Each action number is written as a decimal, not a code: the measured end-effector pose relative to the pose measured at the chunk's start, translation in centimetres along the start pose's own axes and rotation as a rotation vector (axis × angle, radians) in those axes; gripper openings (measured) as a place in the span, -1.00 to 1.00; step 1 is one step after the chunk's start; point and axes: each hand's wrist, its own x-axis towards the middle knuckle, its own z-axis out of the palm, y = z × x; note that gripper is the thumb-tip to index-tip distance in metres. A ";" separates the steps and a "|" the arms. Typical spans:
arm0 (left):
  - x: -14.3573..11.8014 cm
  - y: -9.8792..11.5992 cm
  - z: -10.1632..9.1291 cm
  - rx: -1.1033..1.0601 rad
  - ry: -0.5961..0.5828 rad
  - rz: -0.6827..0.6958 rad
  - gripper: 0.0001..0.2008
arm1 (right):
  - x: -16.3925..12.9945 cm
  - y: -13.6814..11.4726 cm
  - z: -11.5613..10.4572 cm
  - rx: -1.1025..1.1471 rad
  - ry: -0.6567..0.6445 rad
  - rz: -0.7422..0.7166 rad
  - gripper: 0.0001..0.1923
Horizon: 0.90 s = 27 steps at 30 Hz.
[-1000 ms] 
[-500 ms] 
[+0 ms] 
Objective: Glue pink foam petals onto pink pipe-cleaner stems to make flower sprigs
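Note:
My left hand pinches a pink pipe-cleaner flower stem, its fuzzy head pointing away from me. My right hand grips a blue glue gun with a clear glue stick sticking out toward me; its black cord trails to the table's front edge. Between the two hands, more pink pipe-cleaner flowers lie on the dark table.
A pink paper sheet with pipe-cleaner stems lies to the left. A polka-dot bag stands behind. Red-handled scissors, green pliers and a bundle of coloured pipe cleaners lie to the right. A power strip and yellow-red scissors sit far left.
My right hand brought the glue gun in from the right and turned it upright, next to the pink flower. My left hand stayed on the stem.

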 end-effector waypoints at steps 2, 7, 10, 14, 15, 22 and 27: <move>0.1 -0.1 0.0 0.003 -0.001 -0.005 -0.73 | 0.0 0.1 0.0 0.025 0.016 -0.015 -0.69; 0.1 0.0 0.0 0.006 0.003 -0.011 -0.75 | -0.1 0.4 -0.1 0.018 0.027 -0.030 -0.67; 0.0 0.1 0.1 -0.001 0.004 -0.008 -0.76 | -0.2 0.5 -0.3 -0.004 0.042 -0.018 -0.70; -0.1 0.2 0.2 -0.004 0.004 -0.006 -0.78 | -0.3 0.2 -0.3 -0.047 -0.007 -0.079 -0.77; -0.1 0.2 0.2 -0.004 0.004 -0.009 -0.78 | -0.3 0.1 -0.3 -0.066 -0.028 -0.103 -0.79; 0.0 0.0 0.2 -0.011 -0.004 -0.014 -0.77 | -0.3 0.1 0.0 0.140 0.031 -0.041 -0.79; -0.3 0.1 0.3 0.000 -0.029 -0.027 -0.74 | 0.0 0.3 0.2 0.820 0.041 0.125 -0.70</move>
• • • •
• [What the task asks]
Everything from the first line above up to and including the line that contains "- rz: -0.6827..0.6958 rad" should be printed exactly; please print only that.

• [Solution for this problem]
Each action number is written as a decimal, not a code: the measured end-effector pose relative to the pose measured at the chunk's start, translation in centimetres along the start pose's own axes and rotation as a rotation vector (axis × angle, radians) in those axes; gripper openings (measured) as a place in the span, -1.00 to 1.00; step 1 is one step after the chunk's start; point and axes: each hand's wrist, its own x-axis towards the middle knuckle, its own z-axis out of the palm, y = z × x; note that gripper is the thumb-tip to index-tip distance in metres. A ";" separates the steps and a "|" the arms. Typical spans:
arm0 (left):
  - x: -14.3573..11.8014 cm
  - y: -9.8792..11.5992 cm
  - z: -10.1632..9.1291 cm
  - rx: -1.1033..1.0601 rad
  - ry: -0.5961..0.5828 rad
  - rz: -0.6827..0.6958 rad

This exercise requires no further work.